**Problem to work on:** Across the data below, how many lines hold "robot"? Answer with that number and nothing else.

Excerpts from a dataset
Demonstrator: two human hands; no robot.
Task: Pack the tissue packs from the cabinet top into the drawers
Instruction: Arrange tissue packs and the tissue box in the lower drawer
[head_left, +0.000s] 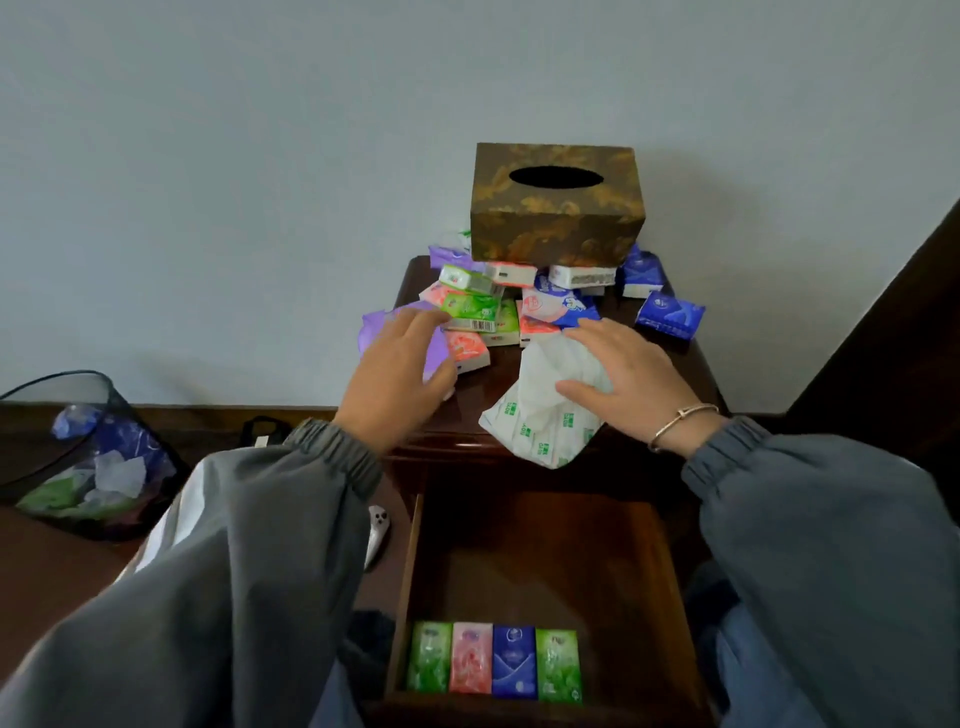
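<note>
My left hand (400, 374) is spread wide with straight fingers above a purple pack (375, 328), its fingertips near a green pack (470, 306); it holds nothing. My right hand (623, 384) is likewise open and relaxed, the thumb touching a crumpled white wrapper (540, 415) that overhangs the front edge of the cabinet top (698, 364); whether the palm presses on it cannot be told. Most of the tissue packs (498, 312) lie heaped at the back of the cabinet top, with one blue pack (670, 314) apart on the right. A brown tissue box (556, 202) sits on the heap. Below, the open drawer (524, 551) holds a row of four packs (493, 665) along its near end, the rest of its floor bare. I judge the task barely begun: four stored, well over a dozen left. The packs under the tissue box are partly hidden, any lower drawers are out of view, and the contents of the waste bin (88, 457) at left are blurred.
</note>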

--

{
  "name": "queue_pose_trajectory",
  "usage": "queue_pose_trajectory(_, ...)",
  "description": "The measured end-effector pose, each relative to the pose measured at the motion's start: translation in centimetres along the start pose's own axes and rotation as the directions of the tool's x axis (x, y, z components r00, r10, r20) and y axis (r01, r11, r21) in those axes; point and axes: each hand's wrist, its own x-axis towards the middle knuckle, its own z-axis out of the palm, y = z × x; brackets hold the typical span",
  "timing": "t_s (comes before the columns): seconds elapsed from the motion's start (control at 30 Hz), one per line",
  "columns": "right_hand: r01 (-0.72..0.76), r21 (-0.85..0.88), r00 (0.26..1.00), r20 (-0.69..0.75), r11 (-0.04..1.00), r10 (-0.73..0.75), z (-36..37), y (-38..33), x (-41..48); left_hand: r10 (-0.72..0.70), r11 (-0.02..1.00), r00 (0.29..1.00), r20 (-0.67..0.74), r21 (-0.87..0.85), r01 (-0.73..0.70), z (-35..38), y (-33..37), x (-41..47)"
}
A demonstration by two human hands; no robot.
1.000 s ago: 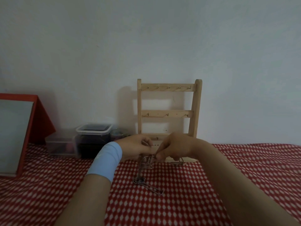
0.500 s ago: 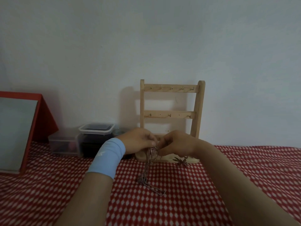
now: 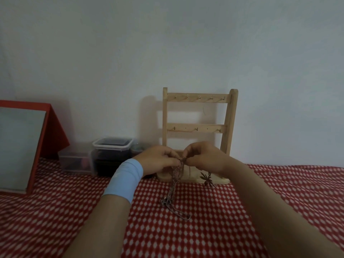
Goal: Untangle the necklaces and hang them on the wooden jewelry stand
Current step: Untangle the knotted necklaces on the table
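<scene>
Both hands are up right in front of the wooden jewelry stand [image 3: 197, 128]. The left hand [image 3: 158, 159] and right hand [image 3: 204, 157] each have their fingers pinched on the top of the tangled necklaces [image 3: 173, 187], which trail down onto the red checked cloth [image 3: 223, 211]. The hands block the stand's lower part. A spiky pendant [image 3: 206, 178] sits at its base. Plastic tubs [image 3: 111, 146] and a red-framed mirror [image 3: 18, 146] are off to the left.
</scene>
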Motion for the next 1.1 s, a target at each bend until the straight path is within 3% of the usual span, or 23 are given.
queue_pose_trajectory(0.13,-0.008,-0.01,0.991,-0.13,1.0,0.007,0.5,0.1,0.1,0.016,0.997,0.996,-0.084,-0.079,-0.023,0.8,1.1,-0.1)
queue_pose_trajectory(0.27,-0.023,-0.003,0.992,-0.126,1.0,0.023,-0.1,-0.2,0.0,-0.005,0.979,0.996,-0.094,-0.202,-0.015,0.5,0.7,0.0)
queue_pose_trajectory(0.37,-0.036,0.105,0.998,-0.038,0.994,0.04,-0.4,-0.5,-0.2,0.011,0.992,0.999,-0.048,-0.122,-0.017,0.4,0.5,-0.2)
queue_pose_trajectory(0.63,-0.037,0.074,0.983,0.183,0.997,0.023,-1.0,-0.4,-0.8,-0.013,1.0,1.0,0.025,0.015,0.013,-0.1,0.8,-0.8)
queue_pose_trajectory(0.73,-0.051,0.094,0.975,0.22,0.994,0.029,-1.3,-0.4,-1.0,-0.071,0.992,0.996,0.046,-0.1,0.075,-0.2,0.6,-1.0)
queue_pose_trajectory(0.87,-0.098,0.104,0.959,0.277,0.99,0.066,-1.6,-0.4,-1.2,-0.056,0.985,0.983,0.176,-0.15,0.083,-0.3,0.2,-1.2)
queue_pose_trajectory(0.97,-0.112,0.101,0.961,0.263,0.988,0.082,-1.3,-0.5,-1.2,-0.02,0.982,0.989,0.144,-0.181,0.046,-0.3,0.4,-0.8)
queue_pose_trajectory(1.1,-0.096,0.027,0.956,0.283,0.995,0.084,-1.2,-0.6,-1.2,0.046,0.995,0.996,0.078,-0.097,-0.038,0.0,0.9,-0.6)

**Answer to the problem:** 2